07-12-2011 10:51 AM
We are building a logistic model and are having issues with the probabilities being very small. Two different models with the same data (138,000 obs): Model 1 with 3 variables and 3 interactions (one variable to the 2nd, 3rd and 4th power) the intercept is -460 and the Hosmer-Lemeshow p-value is .0001, the range of the probabilities is .034 to .80: Model 2 with 16 variables (11 are a date used in the class statement) and 3 interactions (one variable to the 2nd, 3rd and 4th power), the intercept is -709 and the Hosmer-Lemeshow p-value is .5865 and the range of probabilities is 4.12E-67 to 9.47E-17. We ran a correlation between the probabilities and the response, in Model 1 it is as you would expect, a positive correlation, in Model 2 the correlation is negative.
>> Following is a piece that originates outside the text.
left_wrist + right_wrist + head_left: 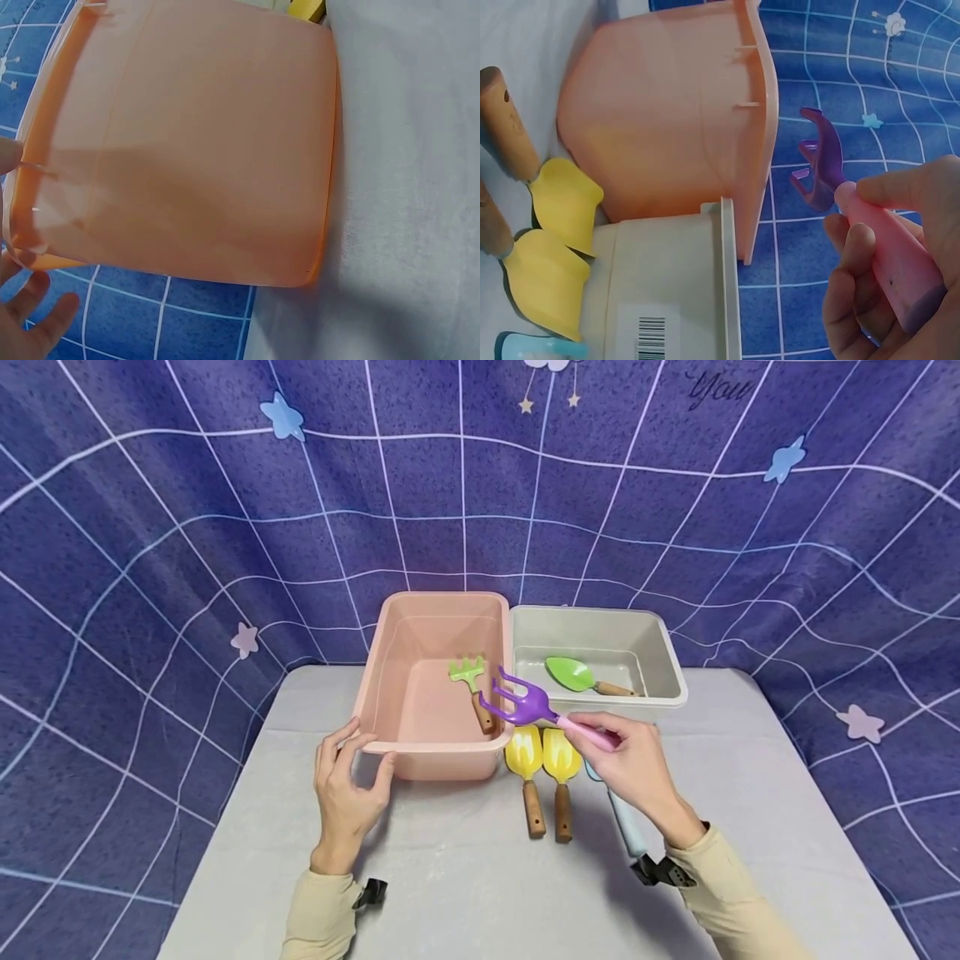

We have done many iterations of the two models and this is the best we can get. We would like to use Model 2 but are concerned with the probabilities being so low. Why are the probabilities so low, why are they negatively correlated with the response and what can we do to fix it?
07-12-2011 02:03 PM
Sounds like the second model is a total failure. The predicted probabilities are essentially all 0. There's been a few posting recently on modeling rare events by Ruth. Have a look at those to see if they give you some technical ideas.